* **Task details**:
Once the pictures are set aside, repeat all of the data below exactly.

* **Dataset content**:
══════
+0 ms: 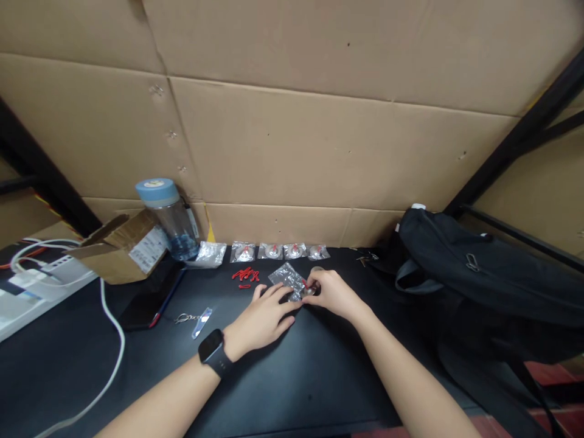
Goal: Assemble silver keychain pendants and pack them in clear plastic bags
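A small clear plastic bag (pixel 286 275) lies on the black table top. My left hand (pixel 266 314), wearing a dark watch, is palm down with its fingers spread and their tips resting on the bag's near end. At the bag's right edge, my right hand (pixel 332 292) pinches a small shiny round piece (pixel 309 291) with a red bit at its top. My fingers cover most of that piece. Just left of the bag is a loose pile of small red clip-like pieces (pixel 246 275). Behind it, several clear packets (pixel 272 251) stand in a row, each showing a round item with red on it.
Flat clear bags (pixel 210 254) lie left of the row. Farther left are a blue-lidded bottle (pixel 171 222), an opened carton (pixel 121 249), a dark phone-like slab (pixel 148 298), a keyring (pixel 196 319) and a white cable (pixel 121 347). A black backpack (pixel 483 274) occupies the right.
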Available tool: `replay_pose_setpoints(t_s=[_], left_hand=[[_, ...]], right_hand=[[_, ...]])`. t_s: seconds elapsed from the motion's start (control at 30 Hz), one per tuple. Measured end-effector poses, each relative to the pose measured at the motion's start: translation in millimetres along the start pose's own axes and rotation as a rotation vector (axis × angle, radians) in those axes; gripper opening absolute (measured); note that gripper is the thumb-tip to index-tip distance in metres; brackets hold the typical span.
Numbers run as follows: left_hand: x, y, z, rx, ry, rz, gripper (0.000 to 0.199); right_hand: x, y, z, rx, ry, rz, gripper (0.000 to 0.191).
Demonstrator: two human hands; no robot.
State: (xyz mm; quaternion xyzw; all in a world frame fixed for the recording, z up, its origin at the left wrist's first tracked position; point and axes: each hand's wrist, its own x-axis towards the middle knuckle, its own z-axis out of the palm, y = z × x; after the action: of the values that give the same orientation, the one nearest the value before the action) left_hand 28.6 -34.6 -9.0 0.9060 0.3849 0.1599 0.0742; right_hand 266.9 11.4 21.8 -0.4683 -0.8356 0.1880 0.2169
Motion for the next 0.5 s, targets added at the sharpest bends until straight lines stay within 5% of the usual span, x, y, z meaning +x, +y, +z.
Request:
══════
* **Solved exercise**:
+0 ms: 
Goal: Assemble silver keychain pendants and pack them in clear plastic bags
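A small clear plastic bag (pixel 286 275) lies on the black table top. My left hand (pixel 266 314), wearing a dark watch, is palm down with its fingers spread and their tips resting on the bag's near end. At the bag's right edge, my right hand (pixel 332 292) pinches a small shiny round piece (pixel 309 291) with a red bit at its top. My fingers cover most of that piece. Just left of the bag is a loose pile of small red clip-like pieces (pixel 246 275). Behind it, several clear packets (pixel 272 251) stand in a row, each showing a round item with red on it.
Flat clear bags (pixel 210 254) lie left of the row. Farther left are a blue-lidded bottle (pixel 171 222), an opened carton (pixel 121 249), a dark phone-like slab (pixel 148 298), a keyring (pixel 196 319) and a white cable (pixel 121 347). A black backpack (pixel 483 274) occupies the right.
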Available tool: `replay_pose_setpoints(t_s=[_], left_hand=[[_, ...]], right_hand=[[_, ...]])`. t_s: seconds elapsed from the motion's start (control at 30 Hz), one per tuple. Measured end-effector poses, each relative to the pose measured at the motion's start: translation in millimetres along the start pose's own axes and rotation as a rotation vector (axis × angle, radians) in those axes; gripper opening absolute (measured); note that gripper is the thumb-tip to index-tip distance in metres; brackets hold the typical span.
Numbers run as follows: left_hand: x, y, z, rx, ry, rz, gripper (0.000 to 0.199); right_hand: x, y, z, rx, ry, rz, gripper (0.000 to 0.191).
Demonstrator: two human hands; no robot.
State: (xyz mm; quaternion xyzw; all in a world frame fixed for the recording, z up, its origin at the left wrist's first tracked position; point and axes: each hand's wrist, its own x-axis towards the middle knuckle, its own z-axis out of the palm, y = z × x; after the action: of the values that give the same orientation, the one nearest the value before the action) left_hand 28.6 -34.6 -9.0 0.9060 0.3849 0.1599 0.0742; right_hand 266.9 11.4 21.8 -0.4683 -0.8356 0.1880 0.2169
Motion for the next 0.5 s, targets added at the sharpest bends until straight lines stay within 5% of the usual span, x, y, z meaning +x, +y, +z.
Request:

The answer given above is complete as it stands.